CLARIE, Chief Judge.

The defendants’ motions to dismiss were made pursuant to Rule 12(b)(1) of the Federal Rules of Civil Procedure and the cross-motions of the parties for summary judgment are before the Court pursuant to Rule 56 of the Federal Rules of Civil Procedure. The principle issue before the Court, aside from the question of jurisdiction, is whether a Connecticut statute, which regulates the duration of payments made by an employer to an employee union welfare fund, is preempted by the Employee’s Retirement Income Security Act (ERISA), 29 U.S.C. §§ 1001-1381. The fund is part of an employee’s union benefit plan, as described in ERISA. The Court finds that it has subject matter jurisdiction and that the state statute interferes with a voluntary, social insurance program. Said program is part of a complex scheme of benefits which was established through collective bargaining. The Court finds that regulatory interference by the state is impermissible, in that the state statute is preempted by ERISA.

Jurisdiction

The defendants, Waller, Arcudi, Ilsley, and Sprinkler Fitters Union Local 676 have challenged the Court’s jurisdiction in this case. They claim that only participants, beneficiaries, or fiduciaries are authorized to bring such an action. See 29 U.S.C. § 1132. They argue that Stone & Webster Engineering Corporation does not fit into any of these categories. However, this argument is misdirected, inasmuch as the plaintiff has alleged that it is being compelled, pursuant to a state statute, to make certain payments to a welfare fund. These payments represent a burden which is beyond the plaintiff’s contractual obligations, as those obligations are stated in a collective bargaining agreement. See Ilsley *1299 v. Stone & Webster Engineering Corp., Dec. by Comp. Comm’r (July 18, 1980). The plaintiff claims that the welfare fund mentioned in the agreement is part of an employee benefit plan, and so is not subject to state regulation due to the preemption provision of ERISA. 29 U.S.C. § 1144. The presence of this issue makes it unnecessary to determine, at this time, whether the plaintiff has standing under 29 U.S.C. § 1132. This civil action arises under the Constitution of the United States, and jurisdiction exists pursuant to 28 U.S.C. § 1331. Billy Jack for Her, Inc. v.

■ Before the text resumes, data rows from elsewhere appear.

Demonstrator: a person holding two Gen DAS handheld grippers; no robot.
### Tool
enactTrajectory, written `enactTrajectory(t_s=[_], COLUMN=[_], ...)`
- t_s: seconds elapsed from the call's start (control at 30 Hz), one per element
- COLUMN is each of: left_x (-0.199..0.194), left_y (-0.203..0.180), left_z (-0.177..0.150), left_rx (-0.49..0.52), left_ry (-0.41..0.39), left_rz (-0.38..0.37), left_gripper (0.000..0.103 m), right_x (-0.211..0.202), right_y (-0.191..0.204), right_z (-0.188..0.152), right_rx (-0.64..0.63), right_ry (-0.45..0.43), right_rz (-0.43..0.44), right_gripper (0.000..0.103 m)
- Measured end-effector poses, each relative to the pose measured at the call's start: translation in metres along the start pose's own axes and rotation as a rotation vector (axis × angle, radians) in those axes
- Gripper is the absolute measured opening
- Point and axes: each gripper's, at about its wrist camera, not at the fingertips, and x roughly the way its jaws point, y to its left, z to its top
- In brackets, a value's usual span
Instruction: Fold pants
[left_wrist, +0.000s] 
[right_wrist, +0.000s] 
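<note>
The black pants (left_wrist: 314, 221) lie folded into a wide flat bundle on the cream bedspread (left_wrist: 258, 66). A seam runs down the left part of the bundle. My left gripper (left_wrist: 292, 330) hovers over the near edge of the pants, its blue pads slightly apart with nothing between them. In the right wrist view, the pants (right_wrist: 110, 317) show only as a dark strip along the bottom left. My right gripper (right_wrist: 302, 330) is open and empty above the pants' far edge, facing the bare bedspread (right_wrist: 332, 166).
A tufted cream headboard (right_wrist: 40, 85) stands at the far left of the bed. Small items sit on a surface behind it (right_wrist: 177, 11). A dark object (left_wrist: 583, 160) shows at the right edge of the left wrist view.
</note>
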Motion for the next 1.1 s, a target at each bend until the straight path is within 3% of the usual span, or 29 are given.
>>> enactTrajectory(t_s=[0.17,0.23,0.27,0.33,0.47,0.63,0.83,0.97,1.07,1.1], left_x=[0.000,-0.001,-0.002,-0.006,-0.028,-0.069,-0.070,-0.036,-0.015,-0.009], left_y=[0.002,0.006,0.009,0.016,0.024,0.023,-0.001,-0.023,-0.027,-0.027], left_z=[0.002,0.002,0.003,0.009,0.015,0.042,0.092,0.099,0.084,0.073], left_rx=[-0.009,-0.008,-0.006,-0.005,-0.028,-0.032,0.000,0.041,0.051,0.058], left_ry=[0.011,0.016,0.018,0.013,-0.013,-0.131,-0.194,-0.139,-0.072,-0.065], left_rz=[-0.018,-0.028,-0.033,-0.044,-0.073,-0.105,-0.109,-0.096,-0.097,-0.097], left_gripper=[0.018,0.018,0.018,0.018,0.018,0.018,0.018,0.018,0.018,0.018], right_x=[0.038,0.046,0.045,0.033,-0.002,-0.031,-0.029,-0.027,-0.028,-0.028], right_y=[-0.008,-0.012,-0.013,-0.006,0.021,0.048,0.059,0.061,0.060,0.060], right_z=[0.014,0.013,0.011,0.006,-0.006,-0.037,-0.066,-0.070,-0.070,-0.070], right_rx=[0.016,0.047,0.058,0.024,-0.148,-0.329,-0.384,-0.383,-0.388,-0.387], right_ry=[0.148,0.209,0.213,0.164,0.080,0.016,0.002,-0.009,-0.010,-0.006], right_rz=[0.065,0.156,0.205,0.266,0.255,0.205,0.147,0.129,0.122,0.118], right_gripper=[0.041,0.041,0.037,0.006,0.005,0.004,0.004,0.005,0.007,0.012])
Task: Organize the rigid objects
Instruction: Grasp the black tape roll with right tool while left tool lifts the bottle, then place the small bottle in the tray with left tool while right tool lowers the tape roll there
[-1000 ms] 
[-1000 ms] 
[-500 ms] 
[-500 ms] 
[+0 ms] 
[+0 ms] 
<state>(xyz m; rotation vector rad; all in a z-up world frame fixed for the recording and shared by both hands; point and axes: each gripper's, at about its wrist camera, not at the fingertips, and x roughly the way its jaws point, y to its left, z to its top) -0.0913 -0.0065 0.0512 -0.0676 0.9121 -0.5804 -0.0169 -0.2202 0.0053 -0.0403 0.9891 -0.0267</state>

New York Coat, Suit, Dress, Rainwear & Allied Workers' Union, 511 F.Supp. 1180, 1187 (S.D.N.Y.1981) (“any time a court finds preemption it should conclude that the action arises under federal law .. . even in a case where the preemptive federal law provides the plaintiff with no right to relief.”). See T. B. Harms Co. v. Eliscu, 339 F.2d 823, 827 (2d Cir. 1964).

Facts

The facts in this case are not in dispute. Defendant Ilsley began his employment with the plaintiff as a sprinkler fitter on January 9, 1979. On January 30, 1979, Ilsley was injured while at work, and thereafter he received Workmen’s Compensation benefits from the plaintiff. The latter was bound by a collective bargaining agreement with the employee’s union throughout this period. The agreement established various terms and conditions of employment for all sprinkler fitters, including Ilsley. One aspect of the agreement provided that the plaintiff make certain payments to a welfare fund, in order to furnish various life and health insurance benefits for the sprinkler fitter employees. See Plaintiff’s Exhibit B at art. 19; Plaintiff’s Exhibit C. The agreement further provided that the plaintiff’s payments to the fund should be at the rate of seventy-five cents per hour “for all hours worked by all employees

The plaintiff claims that, under the terms of the agreement, it need not make the further contributions on behalf of Ilsley, since he can not claim any “hours worked” subsequent to his injury. The defendants counter that a Connecticut statute requires that payments to such a welfare fund must continue even “while the employee is eligible to receive or is receiving workmen’s compensation payments ... . ” Conn.Gen. Stat. § 31-51h. The plaintiff replies that the welfare fund is an “employee benefit plan,” as defined by ERISA, 1 and so is shielded from state regulation by the preemption provision of ERISA. 29 U.S.C. §. 1144(a).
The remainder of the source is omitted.